RTM_NEWLINK NAME: vethaec0b80 MAC: 02:42:ac:11:00:02
RTM_NEWLINK NAME: vethb4ca0db MAC: fe:e8:79:7a:ce:d9
RTM_NEWLINK NAME: vethb4ca0db MAC: fe:e8:79:7a:ce:d9
RTM_NEWLINK NAME: vethb4ca0db MAC: fe:e8:79:7a:ce:d9
RTM_NEWLINK NAME: vethb4ca0db MAC: fe:e8:79:7a:ce:d9
RTM_NEWLINK NAME: vethb4ca0db MAC: fe:e8:79:7a:ce:d9
RTM_NEWLINK NAME: vethb4ca0db MAC: fe:e8:79:7a:ce:d9
RTM_DELLINK NAME: vethaec0b80 MAC: 02:42:ac:11:00:02
RTM_NEWLINK NAME: vethb4ca0db MAC: fe:e8:79:7a:ce:d9
RTM_DELLINK NAME: vethb4ca0db MAC: fe:e8:79:7a:ce:d9
RTM_NEWLINK NAME: docker0 MAC: 02:42:0d:8f:a2:f9
RTM_DELLINK NAME: vethb4ca0db MAC: fe:e8:79:7a:ce:d9
RTM_NEWLINK NAME: docker0 MAC: 02:42:0d:8f:a2:f9

As you can see from starting the container, a RTM_NEWLINK message is received for 2 virtual interfaces (one of which is destroyed) and the docker bridge which was already up and running. Terminating the container has a similar situation; 2 virtual interfaces created (both destroyed after RTM_NEWLINK called on them again).

Questions

1) Why are 2 virtual interfaces created and only one kept when starting the container?

2) Why is the RTM_NEWLINK messages sent so many times?

3) On terminating the container, why does it send so many RTM_NEWLINK messages before sending the RTM_DELLINK message?

Answer 1

1) Why are 2 virtual interfaces created and only one kept when starting the container?

A guess: Docker creates a pair of connected interfaces, then it moves one inside the container, which is a separate network namespace. Since you are looking in the default namespace, you see it disappear.
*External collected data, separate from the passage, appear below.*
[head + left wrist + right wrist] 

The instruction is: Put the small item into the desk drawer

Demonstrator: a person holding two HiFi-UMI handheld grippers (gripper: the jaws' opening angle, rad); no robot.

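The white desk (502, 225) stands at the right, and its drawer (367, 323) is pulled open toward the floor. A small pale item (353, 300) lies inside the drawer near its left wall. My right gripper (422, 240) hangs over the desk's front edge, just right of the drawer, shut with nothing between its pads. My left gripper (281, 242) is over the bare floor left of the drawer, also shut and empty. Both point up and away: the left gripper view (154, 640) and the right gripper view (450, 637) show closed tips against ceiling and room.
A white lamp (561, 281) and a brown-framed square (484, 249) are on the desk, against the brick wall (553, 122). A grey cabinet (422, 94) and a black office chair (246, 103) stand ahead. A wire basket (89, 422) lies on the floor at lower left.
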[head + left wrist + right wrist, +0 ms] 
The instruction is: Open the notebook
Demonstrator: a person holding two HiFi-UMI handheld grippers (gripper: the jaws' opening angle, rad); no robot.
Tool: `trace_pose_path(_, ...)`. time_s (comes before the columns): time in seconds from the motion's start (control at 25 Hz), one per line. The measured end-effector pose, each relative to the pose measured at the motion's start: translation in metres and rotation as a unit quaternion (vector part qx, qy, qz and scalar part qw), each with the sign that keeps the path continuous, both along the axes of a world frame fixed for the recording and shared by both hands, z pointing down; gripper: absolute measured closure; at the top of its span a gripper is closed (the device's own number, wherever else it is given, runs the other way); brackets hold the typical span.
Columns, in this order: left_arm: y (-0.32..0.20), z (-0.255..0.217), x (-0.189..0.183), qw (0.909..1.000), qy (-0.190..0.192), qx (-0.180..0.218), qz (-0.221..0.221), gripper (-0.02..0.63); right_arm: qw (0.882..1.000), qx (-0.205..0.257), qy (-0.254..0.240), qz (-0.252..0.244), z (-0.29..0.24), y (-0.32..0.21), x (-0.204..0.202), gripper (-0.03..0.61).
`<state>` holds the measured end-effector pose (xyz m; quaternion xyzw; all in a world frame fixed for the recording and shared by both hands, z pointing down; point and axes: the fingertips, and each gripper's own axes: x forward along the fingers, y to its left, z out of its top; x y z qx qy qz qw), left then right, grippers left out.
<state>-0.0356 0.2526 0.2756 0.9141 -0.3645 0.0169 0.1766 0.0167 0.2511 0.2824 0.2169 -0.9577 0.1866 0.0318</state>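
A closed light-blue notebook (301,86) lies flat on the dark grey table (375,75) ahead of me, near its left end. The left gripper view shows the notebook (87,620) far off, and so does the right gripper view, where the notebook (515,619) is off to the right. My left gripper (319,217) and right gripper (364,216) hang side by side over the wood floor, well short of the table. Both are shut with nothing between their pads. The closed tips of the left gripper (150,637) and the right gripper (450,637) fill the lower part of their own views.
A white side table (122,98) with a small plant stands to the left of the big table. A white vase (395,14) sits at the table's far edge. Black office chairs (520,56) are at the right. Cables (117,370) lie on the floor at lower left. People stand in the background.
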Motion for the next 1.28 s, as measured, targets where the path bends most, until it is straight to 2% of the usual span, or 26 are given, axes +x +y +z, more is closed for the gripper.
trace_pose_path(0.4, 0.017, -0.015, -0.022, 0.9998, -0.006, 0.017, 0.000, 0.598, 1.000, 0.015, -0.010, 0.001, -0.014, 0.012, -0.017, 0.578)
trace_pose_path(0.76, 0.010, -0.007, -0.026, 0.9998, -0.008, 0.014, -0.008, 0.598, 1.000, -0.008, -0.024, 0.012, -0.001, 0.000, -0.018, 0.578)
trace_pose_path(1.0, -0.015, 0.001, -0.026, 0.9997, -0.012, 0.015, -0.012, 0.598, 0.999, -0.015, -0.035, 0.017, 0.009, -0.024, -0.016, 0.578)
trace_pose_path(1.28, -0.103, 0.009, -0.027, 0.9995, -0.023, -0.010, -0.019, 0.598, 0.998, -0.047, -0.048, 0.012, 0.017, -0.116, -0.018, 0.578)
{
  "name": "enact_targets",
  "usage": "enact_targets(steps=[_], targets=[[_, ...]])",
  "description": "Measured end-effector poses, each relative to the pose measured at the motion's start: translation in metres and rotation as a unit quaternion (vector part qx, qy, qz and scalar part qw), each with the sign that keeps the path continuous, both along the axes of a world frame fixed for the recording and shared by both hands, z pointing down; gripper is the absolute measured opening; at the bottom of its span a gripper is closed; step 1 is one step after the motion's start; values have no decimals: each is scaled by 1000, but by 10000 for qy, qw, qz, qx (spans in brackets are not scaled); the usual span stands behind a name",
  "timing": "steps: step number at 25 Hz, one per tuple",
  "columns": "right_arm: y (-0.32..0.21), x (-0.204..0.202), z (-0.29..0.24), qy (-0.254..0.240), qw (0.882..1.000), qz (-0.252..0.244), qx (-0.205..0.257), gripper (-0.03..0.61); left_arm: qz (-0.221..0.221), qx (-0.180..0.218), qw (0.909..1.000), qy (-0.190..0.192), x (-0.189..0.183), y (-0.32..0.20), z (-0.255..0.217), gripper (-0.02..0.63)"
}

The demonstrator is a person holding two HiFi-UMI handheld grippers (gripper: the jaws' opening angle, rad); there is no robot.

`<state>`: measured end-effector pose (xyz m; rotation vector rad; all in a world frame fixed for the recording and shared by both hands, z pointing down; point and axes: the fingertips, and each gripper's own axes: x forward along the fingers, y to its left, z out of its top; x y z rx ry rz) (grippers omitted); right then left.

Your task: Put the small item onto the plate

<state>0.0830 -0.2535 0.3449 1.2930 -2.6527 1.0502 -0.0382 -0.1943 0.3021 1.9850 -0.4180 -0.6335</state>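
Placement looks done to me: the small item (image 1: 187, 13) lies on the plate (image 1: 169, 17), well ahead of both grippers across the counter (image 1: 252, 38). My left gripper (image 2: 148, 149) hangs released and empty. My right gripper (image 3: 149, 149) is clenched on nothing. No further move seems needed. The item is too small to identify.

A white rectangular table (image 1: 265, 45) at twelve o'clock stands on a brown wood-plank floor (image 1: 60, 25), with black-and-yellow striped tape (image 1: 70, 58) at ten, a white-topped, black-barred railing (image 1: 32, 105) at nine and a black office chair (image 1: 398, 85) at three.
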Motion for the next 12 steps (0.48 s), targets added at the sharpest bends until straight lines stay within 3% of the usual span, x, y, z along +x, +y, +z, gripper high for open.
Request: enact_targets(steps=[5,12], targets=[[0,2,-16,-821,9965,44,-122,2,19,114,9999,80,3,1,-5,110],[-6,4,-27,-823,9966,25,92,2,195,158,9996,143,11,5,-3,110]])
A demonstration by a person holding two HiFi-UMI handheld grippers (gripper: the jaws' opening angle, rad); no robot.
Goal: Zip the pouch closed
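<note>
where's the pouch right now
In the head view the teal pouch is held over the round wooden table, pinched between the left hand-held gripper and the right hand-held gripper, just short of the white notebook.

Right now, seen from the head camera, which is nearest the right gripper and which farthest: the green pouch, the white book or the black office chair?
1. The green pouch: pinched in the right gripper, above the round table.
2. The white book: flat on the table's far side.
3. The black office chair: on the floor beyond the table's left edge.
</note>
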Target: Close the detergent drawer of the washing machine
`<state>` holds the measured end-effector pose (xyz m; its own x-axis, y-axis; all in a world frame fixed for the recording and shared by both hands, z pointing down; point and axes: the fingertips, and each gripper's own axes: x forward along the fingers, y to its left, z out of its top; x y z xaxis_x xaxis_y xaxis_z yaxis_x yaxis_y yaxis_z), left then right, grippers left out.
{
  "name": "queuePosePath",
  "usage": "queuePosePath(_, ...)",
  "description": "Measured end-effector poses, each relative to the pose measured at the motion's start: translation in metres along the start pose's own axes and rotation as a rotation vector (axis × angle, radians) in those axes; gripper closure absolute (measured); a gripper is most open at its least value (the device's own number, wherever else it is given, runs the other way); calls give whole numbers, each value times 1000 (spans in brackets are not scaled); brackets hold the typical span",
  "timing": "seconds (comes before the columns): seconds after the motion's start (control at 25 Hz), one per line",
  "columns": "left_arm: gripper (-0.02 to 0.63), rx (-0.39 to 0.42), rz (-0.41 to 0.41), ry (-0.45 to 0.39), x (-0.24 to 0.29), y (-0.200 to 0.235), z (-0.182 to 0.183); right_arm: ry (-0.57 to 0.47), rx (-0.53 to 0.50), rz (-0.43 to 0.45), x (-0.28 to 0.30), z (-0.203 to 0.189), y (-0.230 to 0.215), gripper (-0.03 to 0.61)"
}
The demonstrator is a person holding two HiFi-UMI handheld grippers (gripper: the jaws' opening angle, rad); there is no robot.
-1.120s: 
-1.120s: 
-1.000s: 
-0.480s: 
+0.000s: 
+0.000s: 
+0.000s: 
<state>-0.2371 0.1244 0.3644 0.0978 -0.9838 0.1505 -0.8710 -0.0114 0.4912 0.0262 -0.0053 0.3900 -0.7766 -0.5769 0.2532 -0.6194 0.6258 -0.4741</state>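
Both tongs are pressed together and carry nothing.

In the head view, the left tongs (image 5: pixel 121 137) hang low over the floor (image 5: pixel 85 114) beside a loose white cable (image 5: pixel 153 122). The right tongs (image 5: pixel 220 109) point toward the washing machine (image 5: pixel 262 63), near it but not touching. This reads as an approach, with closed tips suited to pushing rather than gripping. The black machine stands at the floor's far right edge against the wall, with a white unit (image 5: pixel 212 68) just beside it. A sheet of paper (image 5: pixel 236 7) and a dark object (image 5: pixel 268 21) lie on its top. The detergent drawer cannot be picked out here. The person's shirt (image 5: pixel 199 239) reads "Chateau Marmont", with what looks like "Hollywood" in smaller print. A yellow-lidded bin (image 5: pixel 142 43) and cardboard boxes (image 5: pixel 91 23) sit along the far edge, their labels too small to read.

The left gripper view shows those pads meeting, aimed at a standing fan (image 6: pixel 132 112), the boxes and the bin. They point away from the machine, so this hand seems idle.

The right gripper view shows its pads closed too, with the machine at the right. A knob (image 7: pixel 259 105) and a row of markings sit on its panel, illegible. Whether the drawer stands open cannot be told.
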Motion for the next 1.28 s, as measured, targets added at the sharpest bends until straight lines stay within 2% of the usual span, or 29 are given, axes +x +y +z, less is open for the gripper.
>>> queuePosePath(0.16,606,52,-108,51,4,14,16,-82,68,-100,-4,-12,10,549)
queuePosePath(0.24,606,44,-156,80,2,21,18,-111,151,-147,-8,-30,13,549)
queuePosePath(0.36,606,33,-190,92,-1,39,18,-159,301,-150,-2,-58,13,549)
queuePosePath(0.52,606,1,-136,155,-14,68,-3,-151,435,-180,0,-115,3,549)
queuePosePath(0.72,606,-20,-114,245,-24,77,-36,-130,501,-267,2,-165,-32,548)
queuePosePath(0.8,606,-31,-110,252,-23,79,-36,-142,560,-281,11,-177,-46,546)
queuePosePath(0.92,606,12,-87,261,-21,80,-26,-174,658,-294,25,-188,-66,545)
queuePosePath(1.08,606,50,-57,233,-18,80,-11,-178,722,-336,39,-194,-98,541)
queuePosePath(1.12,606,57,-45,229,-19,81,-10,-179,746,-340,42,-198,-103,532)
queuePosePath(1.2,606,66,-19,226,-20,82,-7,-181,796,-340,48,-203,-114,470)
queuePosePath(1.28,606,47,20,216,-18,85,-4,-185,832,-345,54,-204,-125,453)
If you were in the container's namespace, you would see it appear.

2) Why is the RTM_NEWLINK messages sent so many times?

3) On terminating the container, why does it send so many RTM_NEWLINK messages before sending the RTM_DELLINK message?

RTM_NEWLINK is not only sent when an interface is created. It is also sent when an interface is modified.